LE MONDE | | Par Deborah Gutermann-Jacquet (Psychanalyste et docteure en histoire)
TRIBUNE. D’aucuns se demandent quand a commencé la dédiabolisation du Front national (FN). Certains répondent que c’est en 2011, date à laquelle Marine Le Pen en a pris les rênes. Puis les signes en forme d’euphémismes n’ont cessé de se multiplier. On l’appela « Marine » tout court, à la manière des nouvelles stars fabriquées par la télé-réalité ou les grands shows de prime time. Leur absence de patronyme venait indiquer qu’elles étaient si proches, presque de la même famille que vous, puisque aucun nom ne venait faire frontière entre vous et elles. Elles étaient comme des orphelines à adopter.
De la même manière que Marine se substitua dans un premier temps à « Le Pen », le signifiant « Front national » fut étouffé sous le Rassemblement Bleu Marine [lancé en 2012, dissous en 2016]. Mais, pour l’électeur, Marine n’est rien sans le signifiant Le Pen, de même que le Rassemblement Bleu Marine ne vaut rien si ce n’est qu’il recouvre avec délicatesse le nom du FN.
L’avocat Gilbert Collard illustre bien ce mouvement ambigu d’adoption qui ne s’avoue qu’à demi-mot, lui qui s’engage pour le Rassemblement Bleu Marine mais ne prend pas pour autant sa carte du Front national. Pourtant il est député affilié au Front national. C’est un engagement clair, mais il ne dit pas tout à fait son nom. C’est un engagement marqué par une couleur, et cela a toute sa valeur symbolique.
Manière de recouvrir le brun du fascisme
Rouge à gauche, bleu à droite, et bleu marine à l’extrême droite. Bleu marine, c’est bleu foncé, manière maligne de recouvrir le triste brun du fascisme. D’autant plus maligne que le mouvement de dédiabolisation repose sur la dissimulation du patronyme derrière l’exhibition du prénom, et l’association d’une redondance qui fait signe : l’ajout du bleu au Marine.
Outre que le résultat est cette substitution du bleu marine au brun traditionnel du fascisme, il y a aussi un bénéfice notable à ce ripolinage : la valeur symbolique du bleu. Symbolique analysée récemment par l’historien Michel Pastoureau. Il y montre comment cette couleur, qui laissait bien indifférents les Grecs et les Romains, est devenue la couleur préférée de la majorité.

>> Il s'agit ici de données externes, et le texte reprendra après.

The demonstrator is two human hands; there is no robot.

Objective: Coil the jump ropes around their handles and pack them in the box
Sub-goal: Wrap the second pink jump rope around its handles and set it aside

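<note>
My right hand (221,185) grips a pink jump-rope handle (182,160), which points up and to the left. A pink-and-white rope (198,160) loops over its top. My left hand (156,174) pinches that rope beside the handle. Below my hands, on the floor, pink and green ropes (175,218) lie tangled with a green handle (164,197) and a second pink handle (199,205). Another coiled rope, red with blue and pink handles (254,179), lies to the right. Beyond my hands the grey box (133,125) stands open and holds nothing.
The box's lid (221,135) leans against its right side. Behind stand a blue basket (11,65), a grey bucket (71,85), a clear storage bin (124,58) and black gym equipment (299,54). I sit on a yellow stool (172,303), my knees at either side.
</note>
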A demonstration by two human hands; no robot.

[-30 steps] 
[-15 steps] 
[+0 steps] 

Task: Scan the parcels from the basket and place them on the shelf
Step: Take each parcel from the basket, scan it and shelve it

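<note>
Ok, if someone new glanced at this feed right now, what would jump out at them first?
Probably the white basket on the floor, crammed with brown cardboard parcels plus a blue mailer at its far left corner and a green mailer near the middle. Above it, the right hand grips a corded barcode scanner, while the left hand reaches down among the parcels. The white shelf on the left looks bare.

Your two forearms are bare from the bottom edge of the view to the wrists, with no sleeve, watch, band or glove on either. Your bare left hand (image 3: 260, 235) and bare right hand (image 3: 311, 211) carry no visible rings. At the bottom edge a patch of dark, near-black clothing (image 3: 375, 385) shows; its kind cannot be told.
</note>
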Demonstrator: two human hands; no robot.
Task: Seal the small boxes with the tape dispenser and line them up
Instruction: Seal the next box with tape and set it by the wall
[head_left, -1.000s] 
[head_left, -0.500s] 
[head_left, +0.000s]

Les détours de l’analyse montrent comment le bleu devient à l’époque contemporaine la couleur de la paix, après avoir été celle de la royauté au Moyen Age. On sera surpris d’apprendre que peu à peu au niveau vestimentaire, les costumes noirs deviennent bleu marine dans les sombres années 1930. Les uniformes de police, des pompiers, passent du noir au bleu marine, tandis que le bleu jean s’affirme dans les années 1960 résolument jeune et rebelle.
On se veut jeunes et rebelles
Au FN aussi, après avoir troqué le brun pour le bleu, on se veut jeunes et rebelles. L’imagerie des campagnes, les slogans changent aussi. Ils s’adressent aux classes populaires en piochant dans les valeurs et figures traditionnelles de la gauche. Alors que les affiches des années 1980 illustraient l’univers un peu rance des familles dont le blond faisait trop aryen, celles des européennes de 2009 misent sur la récupération de Jaurès ou de Salengro.
Le slogan de cette campagne disait même que s’ils étaient vivants ils auraient voté pour le Front. Ces deux moments de campagne sont l’illustration de la dédiabolisation, avec la proposition pour l’électeur d’une figure d’identification positive, voire héroïque, qui, au passage, esquinte gravement la gauche. Jaurès et Salengro feraient-ils oublier que les références idéologiques du FN sont plus proches de l’aryanisme ou d’un Drieu la Rochelle, ou encore d’un Lucien Rebatet [écrivain collaborationniste et antisémite, 1903-1972] ?
L’oubli et la substitution des noms ont un pouvoir sédatif puissant. Ils sont aptes à camoufler convenablement, derrière le « vote contestataire » ou « antisystème », la force d’un vote idéologique pour un parti qui n’a, en dépit des apparences, jamais renié ni son nom ni ses valeurs. Le FN s’appelle toujours le FN, et si on ne vote pas contre lui, on vote pour lui.